- Description of the task -
Without the pictures, repeat all of the data exactly as it appears below.

----

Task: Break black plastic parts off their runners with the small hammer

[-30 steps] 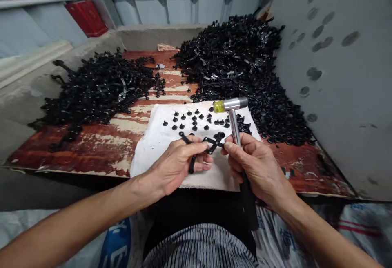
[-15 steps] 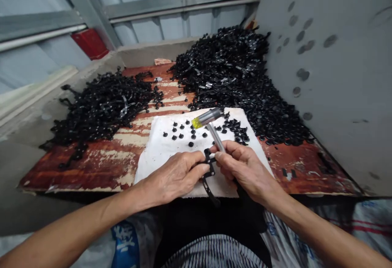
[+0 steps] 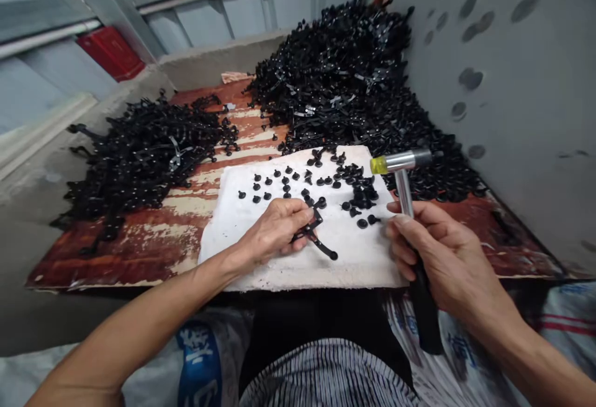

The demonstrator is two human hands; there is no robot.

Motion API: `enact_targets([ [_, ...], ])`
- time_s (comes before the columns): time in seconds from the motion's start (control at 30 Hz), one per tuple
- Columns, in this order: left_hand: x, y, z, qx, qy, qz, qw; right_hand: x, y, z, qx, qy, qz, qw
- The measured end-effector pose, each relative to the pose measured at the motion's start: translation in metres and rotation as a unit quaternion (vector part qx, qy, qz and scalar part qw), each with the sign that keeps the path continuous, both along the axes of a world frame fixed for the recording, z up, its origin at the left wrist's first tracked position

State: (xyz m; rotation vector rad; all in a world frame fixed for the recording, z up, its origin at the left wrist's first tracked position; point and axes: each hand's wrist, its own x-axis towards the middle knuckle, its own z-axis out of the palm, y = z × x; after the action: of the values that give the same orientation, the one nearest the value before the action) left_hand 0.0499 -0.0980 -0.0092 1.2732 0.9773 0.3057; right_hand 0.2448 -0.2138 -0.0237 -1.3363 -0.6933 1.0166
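My left hand (image 3: 279, 224) pinches a black bracket-like part (image 3: 326, 249) with a curved arm, low over the white pad (image 3: 261, 264). My right hand (image 3: 437, 239) is wrapped round a small mallet (image 3: 404, 193), raised to the right of the pad. The mallet has a metal shaft, a black grip and a head with one yellow tip and one dark tip. Small black round pieces with stems (image 3: 267, 196) stand on the pad beyond my left hand. More of them lie in a loose cluster (image 3: 361, 193) between the two hands.
A tall heap of black parts (image 3: 335, 78) covers the back right of the worn red board (image 3: 186, 233). Another black heap (image 3: 135, 152) sits at the left. A grey panel (image 3: 503, 115) borders the right side. Printed sacks (image 3: 200, 357) lie below the front edge.
My right hand has moved right with the mallet, away from the black part. My left hand has turned the part so its curved arm points right. The view has shifted slightly.
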Motion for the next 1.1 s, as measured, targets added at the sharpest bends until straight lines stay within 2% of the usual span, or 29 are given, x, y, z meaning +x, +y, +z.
enact_targets([
  [0.1,0.005,0.002,0.000,-0.016,-0.002,0.027,0.999,0.000,0.000,-0.004,-0.002,0.026,-0.004,1.000],
  [0.27,0.009,0.002,0.004,-0.029,0.021,0.050,0.998,0.002,0.001,-0.007,-0.015,0.013,0.014,1.000],
  [0.8,0.013,0.001,0.005,0.000,0.044,0.043,0.998,0.004,0.001,-0.008,-0.003,0.036,0.026,0.999],
  [1.1,0.012,0.005,0.004,0.005,0.048,0.019,0.999,0.005,0.000,-0.010,-0.012,-0.001,0.035,0.999],
])
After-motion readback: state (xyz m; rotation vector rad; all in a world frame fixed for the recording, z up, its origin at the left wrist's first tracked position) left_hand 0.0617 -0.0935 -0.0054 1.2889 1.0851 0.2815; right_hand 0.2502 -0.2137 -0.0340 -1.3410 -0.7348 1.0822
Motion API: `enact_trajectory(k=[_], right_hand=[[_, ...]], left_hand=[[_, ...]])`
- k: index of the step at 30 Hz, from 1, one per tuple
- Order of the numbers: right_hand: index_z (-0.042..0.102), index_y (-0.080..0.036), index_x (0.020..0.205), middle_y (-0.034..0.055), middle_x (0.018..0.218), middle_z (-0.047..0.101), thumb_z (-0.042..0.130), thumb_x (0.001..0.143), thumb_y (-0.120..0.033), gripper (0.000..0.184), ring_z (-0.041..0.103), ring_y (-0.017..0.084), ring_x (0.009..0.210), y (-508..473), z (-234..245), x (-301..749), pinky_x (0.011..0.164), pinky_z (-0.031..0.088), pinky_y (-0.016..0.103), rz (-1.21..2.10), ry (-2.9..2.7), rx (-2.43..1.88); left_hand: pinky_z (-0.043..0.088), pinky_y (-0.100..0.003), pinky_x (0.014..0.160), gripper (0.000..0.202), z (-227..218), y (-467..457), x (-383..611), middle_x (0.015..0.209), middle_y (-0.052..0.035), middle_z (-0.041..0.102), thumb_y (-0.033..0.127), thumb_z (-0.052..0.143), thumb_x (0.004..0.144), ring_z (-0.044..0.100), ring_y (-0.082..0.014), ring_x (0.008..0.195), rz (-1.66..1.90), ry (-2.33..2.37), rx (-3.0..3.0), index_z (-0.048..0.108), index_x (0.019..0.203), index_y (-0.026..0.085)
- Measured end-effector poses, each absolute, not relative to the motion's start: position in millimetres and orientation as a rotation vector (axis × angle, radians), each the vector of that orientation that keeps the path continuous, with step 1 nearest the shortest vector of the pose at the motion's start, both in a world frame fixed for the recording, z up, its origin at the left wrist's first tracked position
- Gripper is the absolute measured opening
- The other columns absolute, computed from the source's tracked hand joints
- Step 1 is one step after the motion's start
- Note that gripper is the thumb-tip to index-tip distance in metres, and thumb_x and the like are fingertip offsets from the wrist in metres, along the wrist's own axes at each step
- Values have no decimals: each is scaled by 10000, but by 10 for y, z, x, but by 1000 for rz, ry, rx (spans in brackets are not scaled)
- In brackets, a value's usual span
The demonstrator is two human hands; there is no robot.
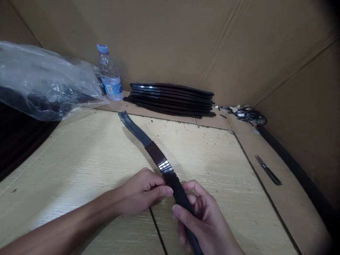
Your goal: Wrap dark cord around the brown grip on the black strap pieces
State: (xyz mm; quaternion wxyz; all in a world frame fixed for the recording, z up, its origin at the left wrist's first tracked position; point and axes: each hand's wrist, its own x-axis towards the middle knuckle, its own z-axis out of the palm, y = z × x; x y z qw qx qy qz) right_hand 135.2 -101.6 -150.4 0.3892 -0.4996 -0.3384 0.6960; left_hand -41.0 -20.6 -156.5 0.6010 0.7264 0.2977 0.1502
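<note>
A long, dark, slightly curved strip (136, 131) with a hole at its far end slants across the middle of the view, above the pale board. Partway along it sits a dark brown band, then a shiny, bunched-up section, then a matte black sleeve. My right hand (203, 216) is closed around the strip's near part, thumb on top. My left hand (148, 191) pinches the strip's left edge just below the bunched section, thumb and fingers pressed together. The strip's near end runs out of the bottom of the view.
Several similar dark strips (172, 101) lie stacked along the cardboard wall (170, 42). Left of them stand a water bottle (110, 76) and a clear plastic bag (47, 78) over dark material. At right lie thread snips (268, 170) and a tangled heap of scraps (247, 115).
</note>
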Motion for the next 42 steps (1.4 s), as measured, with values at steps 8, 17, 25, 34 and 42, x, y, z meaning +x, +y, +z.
enact_trajectory(k=[8,17,25,34,42], right_hand=[[443,-231,962,-56,646,546,635,799,-490,361,417,27,370,-1016,-1448,1361,321,362,122,1722,-876,-1283],[496,-194,805,-23,643,564,612,780,-554,379,411,42,396,-995,-1440,1364,347,317,149,1712,-766,-1263],[588,-188,852,-9,685,552,615,815,-485,300,412,58,485,-1012,-1480,1391,411,316,165,1660,-863,-1267],[652,-248,1030,27,868,662,703,778,-327,269,600,147,798,-1016,-1456,1388,688,467,237,1601,-888,-1232],[660,-249,981,26,937,696,722,756,-305,240,630,161,884,-1020,-1519,1394,788,474,267,1730,-900,-1215]], left_hand=[[225,-212,484,442,-1584,-211,-426,562,43,331,463,418,915,296,-71,522,318,694,1609,472,626,133],[205,-221,476,447,-1570,-217,-435,556,46,308,468,421,912,277,-72,517,302,709,1555,451,611,138],[238,-196,492,363,-1559,-191,-404,586,42,346,409,504,883,319,-77,553,361,675,1614,584,693,110],[415,-215,653,300,-1509,-189,-389,784,-14,646,362,514,889,556,-142,719,439,567,1535,686,863,118],[451,-230,704,286,-1457,-181,-378,871,-31,697,353,506,899,620,-173,813,458,513,1537,704,939,151]])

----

- Task output -
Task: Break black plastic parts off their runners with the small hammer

[-30 steps] 
[-15 steps] 
[+0 steps] 

The demonstrator is two human hands; there is no robot.

Motion API: `enact_targets([ [_, ...], ])`
- time_s (comes before the columns): time in seconds from the motion's start (control at 30 Hz), one per tuple
- Columns, in this order: left_hand: x, y, z, qx, qy, qz, qw; right_hand: x, y, z, qx, qy, qz, qw
- The measured end-effector pose, each relative to the pose measured at the motion's start: translation in metres and rotation as a unit quaternion (vector part qx, qy, qz and scalar part qw), each with the sign that keeps the path continuous, both along the axes of a world frame fixed for the recording, z up, its origin at the left wrist's first tracked position

State: (xyz m; rotation vector rad; all in a world frame fixed for the recording, z up, its origin at the left wrist's first tracked position; point and axes: each hand's wrist, its own x-axis towards the middle knuckle, its own z-axis out of the palm, y = z × x; after the action: of the values that give the same orientation, the one nearest the value before the action) left_hand 0.0499 -0.0980 -0.0092 1.2732 0.9773 0.3057; right_hand 0.2448 -0.2138 -0.0237 -1.3363 -0.6933 1.0166
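My left hand (image 3: 279, 224) pinches a black bracket-like part (image 3: 326, 249) with a curved arm, low over the white pad (image 3: 261, 264). My right hand (image 3: 437, 239) is wrapped round a small mallet (image 3: 404, 193), raised to the right of the pad. The mallet has a metal shaft, a black grip and a head with one yellow tip and one dark tip. Small black round pieces with stems (image 3: 267, 196) stand on the pad beyond my left hand. More of them lie in a loose cluster (image 3: 361, 193) between the two hands.
A tall heap of black parts (image 3: 335, 78) covers the back right of the worn red board (image 3: 186, 233). Another black heap (image 3: 135, 152) sits at the left. A grey panel (image 3: 503, 115) borders the right side. Printed sacks (image 3: 200, 357) lie below the front edge.
My right hand has moved right with the mallet, away from the black part. My left hand has turned the part so its curved arm points right. The view has shifted slightly.
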Motion for the next 1.1 s, as measured, targets added at the sharpest bends until straight lines stay within 2% of the usual span, or 29 are given, x, y, z meaning +x, +y, +z.
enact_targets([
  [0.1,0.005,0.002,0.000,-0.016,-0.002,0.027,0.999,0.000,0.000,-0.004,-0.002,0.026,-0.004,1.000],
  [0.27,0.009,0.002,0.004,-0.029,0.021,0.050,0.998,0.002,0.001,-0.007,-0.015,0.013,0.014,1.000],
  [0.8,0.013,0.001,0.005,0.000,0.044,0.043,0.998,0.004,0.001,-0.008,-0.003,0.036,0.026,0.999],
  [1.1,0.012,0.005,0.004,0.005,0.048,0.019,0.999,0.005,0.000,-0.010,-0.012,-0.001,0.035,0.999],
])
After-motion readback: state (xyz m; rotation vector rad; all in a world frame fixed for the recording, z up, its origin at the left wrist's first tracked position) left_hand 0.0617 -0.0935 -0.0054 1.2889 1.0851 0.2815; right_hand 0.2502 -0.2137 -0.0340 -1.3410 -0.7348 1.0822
Motion API: `enact_trajectory(k=[_], right_hand=[[_, ...]], left_hand=[[_, ...]])`
- k: index of the step at 30 Hz, from 1, one per tuple
- Order of the numbers: right_hand: index_z (-0.042..0.102), index_y (-0.080..0.036), index_x (0.020..0.205), middle_y (-0.034..0.055), middle_x (0.018..0.218), middle_z (-0.047..0.101), thumb_z (-0.042..0.130), thumb_x (0.001..0.143), thumb_y (-0.120..0.033), gripper (0.000..0.184), ring_z (-0.041..0.103), ring_y (-0.017..0.084), ring_x (0.009..0.210), y (-508..473), z (-234..245), x (-301..749), pinky_x (0.011..0.164), pinky_z (-0.031..0.088), pinky_y (-0.016..0.103), rz (-1.21..2.10), ry (-2.9..2.7), rx (-2.43..1.88); left_hand: pinky_z (-0.043..0.088), pinky_y (-0.100..0.003), pinky_x (0.014..0.160), gripper (0.000..0.202), z (-227..218), y (-467..457), x (-383..611), middle_x (0.015..0.209), middle_y (-0.052..0.035), middle_z (-0.041..0.102), thumb_y (-0.033..0.127), thumb_z (-0.052..0.143), thumb_x (0.004..0.144), ring_z (-0.044..0.100), ring_y (-0.082..0.014), ring_x (0.008..0.195), rz (-1.66..1.90), ry (-2.33..2.37), rx (-3.0..3.0), index_z (-0.048..0.108), index_x (0.019..0.203), index_y (-0.026..0.085)
- Measured end-effector poses, each absolute, not relative to the motion's start: position in millimetres and orientation as a rotation vector (axis × angle, radians), each the vector of that orientation that keeps the path continuous, with step 1 nearest the shortest vector of the pose at the motion's start, both in a world frame fixed for the recording, z up, its origin at the left wrist's first tracked position
- Gripper is the absolute measured opening
- The other columns absolute, computed from the source's tracked hand joints
- Step 1 is one step after the motion's start
- Note that gripper is the thumb-tip to index-tip distance in metres, and thumb_x and the like are fingertip offsets from the wrist in metres, along the wrist's own axes at each step
- Values have no decimals: each is scaled by 10000, but by 10 for y, z, x, but by 1000 for rz, ry, rx (spans in brackets are not scaled)
- In brackets, a value's usual span
The demonstrator is two human hands; there is no robot.
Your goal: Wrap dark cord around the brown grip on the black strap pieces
State: (xyz mm; quaternion wxyz; all in a world frame fixed for the recording, z up, its origin at the left wrist's first tracked position; point and axes: each hand's wrist, its own x-axis towards the middle knuckle, its own z-axis out of the palm, y = z × x; x y z qw qx qy qz) right_hand 135.2 -101.6 -150.4 0.3892 -0.4996 -0.3384 0.6960; left_hand -41.0 -20.6 -156.5 0.6010 0.7264 0.2977 0.1502
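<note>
A long, dark, slightly curved strip (136, 131) with a hole at its far end slants across the middle of the view, above the pale board. Partway along it sits a dark brown band, then a shiny, bunched-up section, then a matte black sleeve. My right hand (203, 216) is closed around the strip's near part, thumb on top. My left hand (148, 191) pinches the strip's left edge just below the bunched section, thumb and fingers pressed together. The strip's near end runs out of the bottom of the view.
Several similar dark strips (172, 101) lie stacked along the cardboard wall (170, 42). Left of them stand a water bottle (110, 76) and a clear plastic bag (47, 78) over dark material. At right lie thread snips (268, 170) and a tangled heap of scraps (247, 115).
</note>
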Motion for the next 42 steps (1.4 s), as measured, with values at steps 8, 17, 25, 34 and 42, x, y, z meaning +x, +y, +z.
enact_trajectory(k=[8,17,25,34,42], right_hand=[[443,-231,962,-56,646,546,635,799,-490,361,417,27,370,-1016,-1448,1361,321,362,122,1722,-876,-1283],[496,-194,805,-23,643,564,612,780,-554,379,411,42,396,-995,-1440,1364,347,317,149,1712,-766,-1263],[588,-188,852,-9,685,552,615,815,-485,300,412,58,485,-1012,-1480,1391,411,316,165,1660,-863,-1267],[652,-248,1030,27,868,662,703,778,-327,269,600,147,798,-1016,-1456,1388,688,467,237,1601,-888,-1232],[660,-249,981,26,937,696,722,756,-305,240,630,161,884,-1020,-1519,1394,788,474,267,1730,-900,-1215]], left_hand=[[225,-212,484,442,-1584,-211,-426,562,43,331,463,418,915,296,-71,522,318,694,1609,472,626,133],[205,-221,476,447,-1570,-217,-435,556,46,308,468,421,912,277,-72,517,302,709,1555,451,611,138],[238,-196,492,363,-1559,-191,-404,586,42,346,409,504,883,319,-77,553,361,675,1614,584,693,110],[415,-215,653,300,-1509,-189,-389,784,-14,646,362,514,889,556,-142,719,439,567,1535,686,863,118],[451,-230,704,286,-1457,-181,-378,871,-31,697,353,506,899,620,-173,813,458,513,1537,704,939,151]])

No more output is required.